→ **What the exercise asks**
Output the complete listing exactly, please, and keep the pictures out of it.

→ **Provided material**
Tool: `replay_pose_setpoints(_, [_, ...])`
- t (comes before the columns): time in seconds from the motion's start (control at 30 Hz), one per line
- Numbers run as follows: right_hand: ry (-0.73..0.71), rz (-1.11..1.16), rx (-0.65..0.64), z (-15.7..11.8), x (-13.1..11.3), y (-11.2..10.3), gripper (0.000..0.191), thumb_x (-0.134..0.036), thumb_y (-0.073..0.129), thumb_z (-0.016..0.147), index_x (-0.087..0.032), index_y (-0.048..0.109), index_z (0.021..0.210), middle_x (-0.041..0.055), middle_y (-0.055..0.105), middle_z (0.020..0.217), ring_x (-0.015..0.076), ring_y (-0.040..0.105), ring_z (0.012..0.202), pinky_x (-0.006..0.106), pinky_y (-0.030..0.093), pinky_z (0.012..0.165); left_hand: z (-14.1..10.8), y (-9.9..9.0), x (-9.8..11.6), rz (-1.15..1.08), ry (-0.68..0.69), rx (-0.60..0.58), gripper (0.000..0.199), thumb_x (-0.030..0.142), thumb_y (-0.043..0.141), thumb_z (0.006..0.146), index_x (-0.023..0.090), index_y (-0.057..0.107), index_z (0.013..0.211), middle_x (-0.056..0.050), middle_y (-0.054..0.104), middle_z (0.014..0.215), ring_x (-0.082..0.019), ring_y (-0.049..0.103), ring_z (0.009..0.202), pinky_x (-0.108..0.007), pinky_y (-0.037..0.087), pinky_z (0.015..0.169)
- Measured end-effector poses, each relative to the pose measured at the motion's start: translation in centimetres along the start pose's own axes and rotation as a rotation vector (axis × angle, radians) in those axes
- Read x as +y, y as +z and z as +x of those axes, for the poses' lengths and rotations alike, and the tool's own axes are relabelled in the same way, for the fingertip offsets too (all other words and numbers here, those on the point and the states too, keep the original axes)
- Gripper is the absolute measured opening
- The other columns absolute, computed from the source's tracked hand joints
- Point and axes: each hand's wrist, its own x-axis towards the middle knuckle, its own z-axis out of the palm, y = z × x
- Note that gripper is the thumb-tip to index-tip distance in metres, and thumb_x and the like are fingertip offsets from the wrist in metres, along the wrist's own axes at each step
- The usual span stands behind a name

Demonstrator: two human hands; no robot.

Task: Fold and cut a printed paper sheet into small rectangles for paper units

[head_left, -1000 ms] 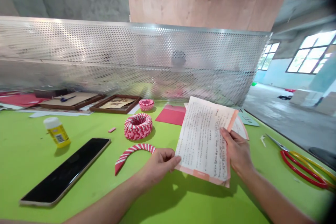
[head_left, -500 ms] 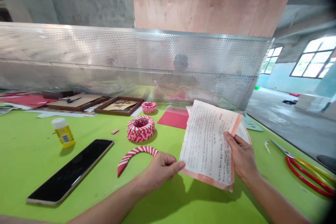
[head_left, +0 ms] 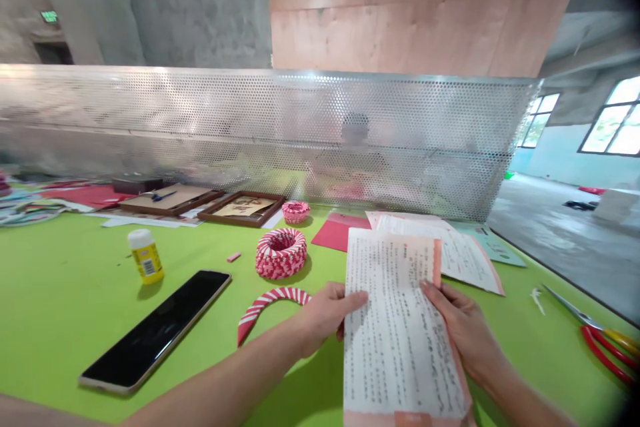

→ **Result**
Tool: `replay_pose_setpoints(_, [_, ...])`
- t (comes before the columns): time in seconds from the motion's start (control at 30 Hz), one per line
- Numbers run as follows: right_hand: ry (-0.73..0.71), rz (-1.11..1.16), rx (-0.65..0.64), z (-15.7..11.8), x (-13.1..11.3), y (-11.2..10.3), gripper (0.000..0.191), thumb_x (-0.134..0.036), thumb_y (-0.073..0.129), thumb_z (-0.016..0.147), index_x (-0.087..0.032), index_y (-0.048..0.109), index_z (0.021..0.210), middle_x (-0.041..0.055), middle_y (-0.055..0.105), middle_z (0.020..0.217), ring_x (-0.015..0.076), ring_y (-0.040..0.105), ring_z (0.012..0.202), pinky_x (-0.006..0.106), pinky_y (-0.030..0.093), pinky_z (0.012..0.165); left_hand: z (-14.1..10.8), y (-9.9..9.0), x (-9.8..11.6), rz (-1.15..1.08), ry (-0.68..0.69), rx (-0.60..0.58), gripper (0.000..0.199), thumb_x (-0.030..0.142), thumb_y (-0.043..0.141), thumb_z (0.006..0.146), index_x (-0.023..0.090), index_y (-0.057..0.107), index_z (0.013..0.211), middle_x (-0.056..0.050), middle_y (-0.054..0.104), middle_z (0.014..0.215), ring_x (-0.082..0.019), ring_y (-0.049..0.103), ring_z (0.009..0.202), pinky_x (-0.108..0.007), pinky_y (-0.037..0.087), pinky_z (0.015..0.169)
- Measured end-effector poses, each relative to the pose measured at the motion's start: translation in centimetres along the start pose's own axes and rotation as a rotation vector (axis × angle, radians) in those axes
- Read x as +y, y as +z and z as +x of those axes, for the poses' lengths and rotations alike, and the tool's own axes are relabelled in the same way, for the fingertip offsets too (all other words and numbers here, those on the point and the states too, keep the original axes)
- Gripper is the absolute measured opening
- The other columns absolute, computed from the source's tracked hand joints
- Point and axes: each hand's wrist, its own x-axis towards the middle knuckle, its own z-axis out of the palm, y = z × x
- Note that gripper is the thumb-tip to index-tip distance in metres, and thumb_x and the like are fingertip offsets from the wrist in metres, along the wrist's own axes at each step
- The usual span stands behind a name

Demonstrator: two human hands; no robot.

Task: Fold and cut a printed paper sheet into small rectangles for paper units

[head_left, -1000 ms] 
[head_left, -500 ms] 
[head_left, +0 ms] 

No additional answer is needed.